Bookmark and Share

Notice: On March 31, it was announced that Statalist is moving from an email list to a forum. The old list will shut down on April 23, and its replacement, is already up and running.

[Date Prev][Date Next][Thread Prev][Thread Next][Date Index][Thread Index]

Re: st: Number of Obs with svy , suppop()

From   Stas Kolenikov <>
Subject   Re: st: Number of Obs with svy , suppop()
Date   Fri, 19 Mar 2010 15:20:15 -0500

On Fri, Mar 19, 2010 at 3:17 AM, Michael Norman Mitchell  wrote:
> Dear Phil
> Thank you for your reply... I am still struggling to solidly understand
> this. Perhaps I have a more fundamental question. What is the formula for
> the "Number of obs" in the context of the -svy- commands. It sounds like, in
> the absence of the -subpop()- option, it is the number of observations with
> non-missing values on the tabulated variable. And, in the presence of the
> -subpop()- option it is the total number of observations minus the number of
> observations that meet the -subpop()- option and are missing on the
> tabulated variable. Am I on the right track here?

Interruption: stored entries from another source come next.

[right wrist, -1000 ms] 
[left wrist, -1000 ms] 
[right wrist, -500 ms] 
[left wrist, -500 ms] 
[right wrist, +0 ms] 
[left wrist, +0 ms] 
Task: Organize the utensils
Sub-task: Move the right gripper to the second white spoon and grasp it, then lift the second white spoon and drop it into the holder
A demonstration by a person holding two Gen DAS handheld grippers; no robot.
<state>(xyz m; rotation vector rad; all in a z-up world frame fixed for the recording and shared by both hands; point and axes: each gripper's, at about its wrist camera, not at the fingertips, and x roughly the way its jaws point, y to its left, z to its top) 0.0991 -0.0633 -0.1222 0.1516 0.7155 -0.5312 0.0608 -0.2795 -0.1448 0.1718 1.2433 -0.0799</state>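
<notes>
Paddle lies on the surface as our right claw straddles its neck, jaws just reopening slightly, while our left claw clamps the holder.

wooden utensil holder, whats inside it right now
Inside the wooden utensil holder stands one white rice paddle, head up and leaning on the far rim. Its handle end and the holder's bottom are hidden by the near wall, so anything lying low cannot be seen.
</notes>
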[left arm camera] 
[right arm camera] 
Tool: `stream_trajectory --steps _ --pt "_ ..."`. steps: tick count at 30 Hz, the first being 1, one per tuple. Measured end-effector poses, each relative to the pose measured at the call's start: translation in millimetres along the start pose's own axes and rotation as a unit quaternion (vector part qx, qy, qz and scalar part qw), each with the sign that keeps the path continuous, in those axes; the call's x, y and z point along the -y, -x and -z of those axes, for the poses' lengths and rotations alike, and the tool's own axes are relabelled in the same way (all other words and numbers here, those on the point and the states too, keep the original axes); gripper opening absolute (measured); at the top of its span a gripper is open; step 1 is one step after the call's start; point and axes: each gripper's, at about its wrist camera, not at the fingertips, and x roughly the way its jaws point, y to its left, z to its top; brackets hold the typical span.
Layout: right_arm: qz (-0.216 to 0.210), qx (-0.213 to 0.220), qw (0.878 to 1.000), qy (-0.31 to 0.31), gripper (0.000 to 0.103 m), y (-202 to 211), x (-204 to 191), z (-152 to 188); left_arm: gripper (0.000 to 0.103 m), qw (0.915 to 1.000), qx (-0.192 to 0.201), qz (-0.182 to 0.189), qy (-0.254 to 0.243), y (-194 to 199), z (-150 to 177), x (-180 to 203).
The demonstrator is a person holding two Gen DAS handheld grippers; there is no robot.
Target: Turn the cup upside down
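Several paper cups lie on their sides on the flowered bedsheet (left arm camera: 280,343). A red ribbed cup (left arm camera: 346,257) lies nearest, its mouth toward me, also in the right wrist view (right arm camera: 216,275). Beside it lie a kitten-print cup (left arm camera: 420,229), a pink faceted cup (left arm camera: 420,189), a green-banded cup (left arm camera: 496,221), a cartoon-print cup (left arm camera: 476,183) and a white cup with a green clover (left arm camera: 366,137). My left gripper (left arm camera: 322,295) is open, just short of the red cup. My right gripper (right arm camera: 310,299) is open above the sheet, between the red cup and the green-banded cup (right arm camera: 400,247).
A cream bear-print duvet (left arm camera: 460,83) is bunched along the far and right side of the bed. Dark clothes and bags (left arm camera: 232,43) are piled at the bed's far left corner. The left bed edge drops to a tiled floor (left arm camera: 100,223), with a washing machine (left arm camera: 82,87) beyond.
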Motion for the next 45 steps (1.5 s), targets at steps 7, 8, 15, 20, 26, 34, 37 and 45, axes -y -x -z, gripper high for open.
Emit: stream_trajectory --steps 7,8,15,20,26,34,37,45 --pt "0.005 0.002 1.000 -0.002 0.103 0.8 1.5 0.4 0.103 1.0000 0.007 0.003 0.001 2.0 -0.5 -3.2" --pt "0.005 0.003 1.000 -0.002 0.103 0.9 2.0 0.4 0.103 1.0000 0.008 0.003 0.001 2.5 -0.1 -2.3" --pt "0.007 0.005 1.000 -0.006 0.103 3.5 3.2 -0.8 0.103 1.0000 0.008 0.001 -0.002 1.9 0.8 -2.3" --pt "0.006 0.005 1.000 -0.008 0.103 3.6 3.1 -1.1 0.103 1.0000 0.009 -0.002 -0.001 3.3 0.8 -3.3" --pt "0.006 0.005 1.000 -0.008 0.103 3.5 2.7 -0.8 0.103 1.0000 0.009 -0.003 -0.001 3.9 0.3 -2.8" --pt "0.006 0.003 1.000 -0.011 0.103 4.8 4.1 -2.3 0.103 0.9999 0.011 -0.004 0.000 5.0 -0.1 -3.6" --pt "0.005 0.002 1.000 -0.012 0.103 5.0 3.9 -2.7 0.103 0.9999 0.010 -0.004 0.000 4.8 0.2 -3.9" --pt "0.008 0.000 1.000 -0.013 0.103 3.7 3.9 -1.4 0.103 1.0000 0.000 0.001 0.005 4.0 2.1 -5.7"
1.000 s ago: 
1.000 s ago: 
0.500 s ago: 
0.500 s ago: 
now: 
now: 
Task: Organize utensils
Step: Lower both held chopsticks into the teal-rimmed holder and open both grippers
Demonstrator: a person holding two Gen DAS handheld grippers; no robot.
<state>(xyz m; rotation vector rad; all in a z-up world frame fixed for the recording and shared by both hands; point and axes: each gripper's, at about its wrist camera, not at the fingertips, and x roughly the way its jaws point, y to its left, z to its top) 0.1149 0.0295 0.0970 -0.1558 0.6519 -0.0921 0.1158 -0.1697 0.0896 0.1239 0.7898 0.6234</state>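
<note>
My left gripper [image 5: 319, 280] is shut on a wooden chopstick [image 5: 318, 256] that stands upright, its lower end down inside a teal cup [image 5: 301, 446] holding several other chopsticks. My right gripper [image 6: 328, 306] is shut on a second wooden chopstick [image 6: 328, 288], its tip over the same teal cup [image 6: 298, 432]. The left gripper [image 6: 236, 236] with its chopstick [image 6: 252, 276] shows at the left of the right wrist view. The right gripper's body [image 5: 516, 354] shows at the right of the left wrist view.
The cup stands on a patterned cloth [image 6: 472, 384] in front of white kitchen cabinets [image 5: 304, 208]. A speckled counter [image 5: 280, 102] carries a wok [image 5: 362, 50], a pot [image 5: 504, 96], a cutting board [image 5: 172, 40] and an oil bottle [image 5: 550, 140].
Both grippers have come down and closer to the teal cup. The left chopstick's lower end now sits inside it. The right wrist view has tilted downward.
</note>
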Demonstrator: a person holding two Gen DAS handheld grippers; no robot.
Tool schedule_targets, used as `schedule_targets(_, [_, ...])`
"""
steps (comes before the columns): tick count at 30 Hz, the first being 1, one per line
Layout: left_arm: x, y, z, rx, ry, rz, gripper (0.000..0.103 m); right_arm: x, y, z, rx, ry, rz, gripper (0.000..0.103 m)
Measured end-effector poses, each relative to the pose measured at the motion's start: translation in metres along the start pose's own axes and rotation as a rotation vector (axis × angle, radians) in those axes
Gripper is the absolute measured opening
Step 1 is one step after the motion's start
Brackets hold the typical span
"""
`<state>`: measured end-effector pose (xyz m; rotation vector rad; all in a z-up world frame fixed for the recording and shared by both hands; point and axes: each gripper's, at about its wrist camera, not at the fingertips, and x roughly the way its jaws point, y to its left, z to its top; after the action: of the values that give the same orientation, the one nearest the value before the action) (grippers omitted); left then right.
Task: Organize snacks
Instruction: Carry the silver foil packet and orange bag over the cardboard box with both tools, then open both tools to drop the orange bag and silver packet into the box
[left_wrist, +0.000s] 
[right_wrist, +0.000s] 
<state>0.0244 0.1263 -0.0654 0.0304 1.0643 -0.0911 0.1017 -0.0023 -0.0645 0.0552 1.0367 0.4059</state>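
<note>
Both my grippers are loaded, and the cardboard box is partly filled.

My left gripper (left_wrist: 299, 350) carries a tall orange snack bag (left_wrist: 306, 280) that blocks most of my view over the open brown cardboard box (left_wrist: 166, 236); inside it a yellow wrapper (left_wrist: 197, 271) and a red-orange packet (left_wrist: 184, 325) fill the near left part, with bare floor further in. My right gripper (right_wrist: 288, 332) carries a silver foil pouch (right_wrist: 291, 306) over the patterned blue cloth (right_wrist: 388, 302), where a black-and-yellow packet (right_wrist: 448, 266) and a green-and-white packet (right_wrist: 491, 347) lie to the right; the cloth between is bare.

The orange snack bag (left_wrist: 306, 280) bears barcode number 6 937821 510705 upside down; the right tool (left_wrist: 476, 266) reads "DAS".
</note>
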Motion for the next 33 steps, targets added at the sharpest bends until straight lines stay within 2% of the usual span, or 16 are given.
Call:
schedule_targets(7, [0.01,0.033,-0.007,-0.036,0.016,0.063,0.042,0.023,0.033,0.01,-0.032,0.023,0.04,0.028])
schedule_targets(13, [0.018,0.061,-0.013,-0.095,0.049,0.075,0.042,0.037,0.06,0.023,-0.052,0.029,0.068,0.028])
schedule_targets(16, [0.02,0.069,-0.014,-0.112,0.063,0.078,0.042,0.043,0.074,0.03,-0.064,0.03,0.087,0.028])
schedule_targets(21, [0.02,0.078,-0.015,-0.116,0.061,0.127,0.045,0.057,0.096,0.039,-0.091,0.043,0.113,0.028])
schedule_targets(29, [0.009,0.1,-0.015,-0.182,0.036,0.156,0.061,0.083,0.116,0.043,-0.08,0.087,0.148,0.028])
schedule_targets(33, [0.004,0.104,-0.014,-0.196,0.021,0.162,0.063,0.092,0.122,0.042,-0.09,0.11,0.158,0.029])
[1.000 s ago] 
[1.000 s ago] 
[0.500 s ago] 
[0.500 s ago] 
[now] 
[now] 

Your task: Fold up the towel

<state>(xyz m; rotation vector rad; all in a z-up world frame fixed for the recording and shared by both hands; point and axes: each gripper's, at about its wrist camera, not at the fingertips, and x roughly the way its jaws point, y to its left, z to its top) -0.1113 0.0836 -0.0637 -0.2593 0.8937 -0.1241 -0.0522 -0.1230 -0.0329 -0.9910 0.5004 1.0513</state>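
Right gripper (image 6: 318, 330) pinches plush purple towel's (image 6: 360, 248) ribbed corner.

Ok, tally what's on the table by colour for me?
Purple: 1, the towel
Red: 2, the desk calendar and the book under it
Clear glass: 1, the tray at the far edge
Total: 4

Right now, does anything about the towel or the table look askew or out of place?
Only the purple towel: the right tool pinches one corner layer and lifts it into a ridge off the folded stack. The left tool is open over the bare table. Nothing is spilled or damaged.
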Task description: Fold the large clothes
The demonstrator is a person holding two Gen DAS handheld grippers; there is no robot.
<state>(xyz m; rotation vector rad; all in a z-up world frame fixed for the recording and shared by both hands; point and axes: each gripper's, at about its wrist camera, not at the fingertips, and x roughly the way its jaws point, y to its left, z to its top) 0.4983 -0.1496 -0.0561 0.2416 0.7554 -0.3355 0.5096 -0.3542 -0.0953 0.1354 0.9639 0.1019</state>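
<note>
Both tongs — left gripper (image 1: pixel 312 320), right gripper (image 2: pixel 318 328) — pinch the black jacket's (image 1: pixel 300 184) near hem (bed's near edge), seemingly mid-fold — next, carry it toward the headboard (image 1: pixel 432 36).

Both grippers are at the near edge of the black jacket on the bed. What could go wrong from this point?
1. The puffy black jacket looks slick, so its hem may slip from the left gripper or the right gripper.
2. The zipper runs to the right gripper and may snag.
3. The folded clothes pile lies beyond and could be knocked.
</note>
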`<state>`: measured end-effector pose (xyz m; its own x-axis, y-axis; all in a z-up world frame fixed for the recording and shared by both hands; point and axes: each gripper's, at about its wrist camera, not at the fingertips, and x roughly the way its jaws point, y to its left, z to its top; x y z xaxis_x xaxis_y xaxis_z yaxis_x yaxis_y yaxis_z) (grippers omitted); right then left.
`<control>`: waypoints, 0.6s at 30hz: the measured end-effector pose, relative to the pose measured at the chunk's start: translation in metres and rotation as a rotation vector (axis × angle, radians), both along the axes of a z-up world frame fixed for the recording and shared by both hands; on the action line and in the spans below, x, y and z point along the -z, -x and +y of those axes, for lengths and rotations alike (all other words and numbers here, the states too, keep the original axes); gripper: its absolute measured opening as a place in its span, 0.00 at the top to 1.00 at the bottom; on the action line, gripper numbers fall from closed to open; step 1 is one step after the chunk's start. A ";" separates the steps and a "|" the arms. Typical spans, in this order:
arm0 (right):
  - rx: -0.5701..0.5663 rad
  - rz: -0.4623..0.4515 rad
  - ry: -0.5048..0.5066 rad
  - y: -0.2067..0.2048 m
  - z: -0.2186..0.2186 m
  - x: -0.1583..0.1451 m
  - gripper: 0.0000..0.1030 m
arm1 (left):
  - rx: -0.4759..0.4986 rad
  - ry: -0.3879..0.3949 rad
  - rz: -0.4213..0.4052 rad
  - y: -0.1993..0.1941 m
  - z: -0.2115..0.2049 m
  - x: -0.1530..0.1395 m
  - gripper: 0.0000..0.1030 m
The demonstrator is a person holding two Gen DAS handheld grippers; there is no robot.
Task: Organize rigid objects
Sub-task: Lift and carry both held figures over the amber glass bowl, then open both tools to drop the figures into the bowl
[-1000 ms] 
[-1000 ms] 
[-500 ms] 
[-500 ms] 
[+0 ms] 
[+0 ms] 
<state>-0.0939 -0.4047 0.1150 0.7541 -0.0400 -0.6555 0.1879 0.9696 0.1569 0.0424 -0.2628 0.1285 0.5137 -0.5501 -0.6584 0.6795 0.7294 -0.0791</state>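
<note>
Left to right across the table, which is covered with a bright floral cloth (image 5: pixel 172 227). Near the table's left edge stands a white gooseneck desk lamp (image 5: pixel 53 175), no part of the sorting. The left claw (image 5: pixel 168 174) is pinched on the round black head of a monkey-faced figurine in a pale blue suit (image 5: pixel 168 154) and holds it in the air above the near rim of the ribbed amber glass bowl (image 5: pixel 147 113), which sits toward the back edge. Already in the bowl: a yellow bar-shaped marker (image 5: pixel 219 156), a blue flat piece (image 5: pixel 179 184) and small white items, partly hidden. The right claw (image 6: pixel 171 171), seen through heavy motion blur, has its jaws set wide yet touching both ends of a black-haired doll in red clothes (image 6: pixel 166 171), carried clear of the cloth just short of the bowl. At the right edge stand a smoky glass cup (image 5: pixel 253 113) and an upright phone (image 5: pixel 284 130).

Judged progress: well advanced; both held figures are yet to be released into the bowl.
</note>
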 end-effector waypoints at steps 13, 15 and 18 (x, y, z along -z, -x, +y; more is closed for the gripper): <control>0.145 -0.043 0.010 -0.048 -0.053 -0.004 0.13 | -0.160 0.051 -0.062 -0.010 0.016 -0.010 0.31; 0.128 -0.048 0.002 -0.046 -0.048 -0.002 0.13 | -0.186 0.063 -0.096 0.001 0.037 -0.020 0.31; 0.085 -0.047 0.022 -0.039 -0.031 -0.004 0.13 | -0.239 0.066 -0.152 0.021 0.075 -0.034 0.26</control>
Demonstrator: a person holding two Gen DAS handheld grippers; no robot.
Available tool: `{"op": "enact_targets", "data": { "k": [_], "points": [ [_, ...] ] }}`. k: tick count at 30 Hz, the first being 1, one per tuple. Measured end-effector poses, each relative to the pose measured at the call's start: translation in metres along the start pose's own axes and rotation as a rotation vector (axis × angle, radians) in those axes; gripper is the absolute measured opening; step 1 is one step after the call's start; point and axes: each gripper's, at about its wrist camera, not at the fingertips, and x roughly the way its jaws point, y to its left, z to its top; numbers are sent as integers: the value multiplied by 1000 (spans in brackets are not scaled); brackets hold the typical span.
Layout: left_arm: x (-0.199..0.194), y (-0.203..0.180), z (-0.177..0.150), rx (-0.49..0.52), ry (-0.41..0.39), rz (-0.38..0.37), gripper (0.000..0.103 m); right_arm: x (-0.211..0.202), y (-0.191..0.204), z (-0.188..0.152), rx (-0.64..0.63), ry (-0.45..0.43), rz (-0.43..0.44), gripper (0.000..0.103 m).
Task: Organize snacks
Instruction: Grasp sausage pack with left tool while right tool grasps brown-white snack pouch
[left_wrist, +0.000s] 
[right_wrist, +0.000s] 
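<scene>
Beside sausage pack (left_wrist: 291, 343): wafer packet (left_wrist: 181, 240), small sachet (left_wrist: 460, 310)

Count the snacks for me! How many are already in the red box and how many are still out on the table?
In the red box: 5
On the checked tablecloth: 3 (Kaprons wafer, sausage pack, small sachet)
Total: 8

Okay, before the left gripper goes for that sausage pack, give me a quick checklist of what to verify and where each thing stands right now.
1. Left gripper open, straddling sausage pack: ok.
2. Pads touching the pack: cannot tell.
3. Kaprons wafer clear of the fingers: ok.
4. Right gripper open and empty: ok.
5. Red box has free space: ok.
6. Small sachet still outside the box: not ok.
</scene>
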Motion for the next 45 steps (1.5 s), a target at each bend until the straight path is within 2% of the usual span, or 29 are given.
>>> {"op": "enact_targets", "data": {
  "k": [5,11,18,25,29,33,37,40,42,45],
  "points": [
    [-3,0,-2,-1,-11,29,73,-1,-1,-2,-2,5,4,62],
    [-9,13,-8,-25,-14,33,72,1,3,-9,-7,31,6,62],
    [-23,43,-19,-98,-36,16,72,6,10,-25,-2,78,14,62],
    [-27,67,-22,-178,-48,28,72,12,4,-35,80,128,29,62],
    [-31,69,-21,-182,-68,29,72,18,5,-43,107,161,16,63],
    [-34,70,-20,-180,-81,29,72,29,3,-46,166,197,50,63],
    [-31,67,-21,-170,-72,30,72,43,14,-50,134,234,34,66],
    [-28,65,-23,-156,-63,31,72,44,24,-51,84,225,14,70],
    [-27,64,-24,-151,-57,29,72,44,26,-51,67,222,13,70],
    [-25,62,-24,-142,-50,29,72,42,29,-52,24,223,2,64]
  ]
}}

This is a complicated interplay between -markout-s of the survey
design variables, survey subpopulation, and that of the very command
to be called. I guess in this case what happened was:

1. -tab- marked out observations for which either race or gender were
missing, resulting in 4000 observations.

2. next, -subpop- marked out the observations with sex==1.

3. Finally, -svy- looked at these markings, and decided that the total
# of observations must be the number used in estimation in the
subpopulation (which turns out to be the intersection of what -tab-
and -subpop- has identified as relevant observations, 1904 males with
non-missing race), plus the number that was not marked out by either
command (2133 females, regardless of their race variable value). That
meant all individuals with sex==2, including those with missing race

Frankly, I don't know what the "correct" behavior should be. I guess
it is extremely difficult for a prefix command like -svy- to figure
out what's going on within the prefixed command (like -tab-). The
biggest culprit was -tab- which carelessly excluded some observations
from its -e(sample)- and did not know that -svy- would need to count
all these extra observations that -tab- dropped (essentially). What
Phil gave with an "extended" subpop specification is certainly a good
working solution, but it demands substantial discipline from the
user/analyst. It also explicitly says that the part of the population
to whom the result can be generalized are the people who do not hide
their race.

Stas Kolenikov, also found at
Small print: I use this email account for mailing lists only.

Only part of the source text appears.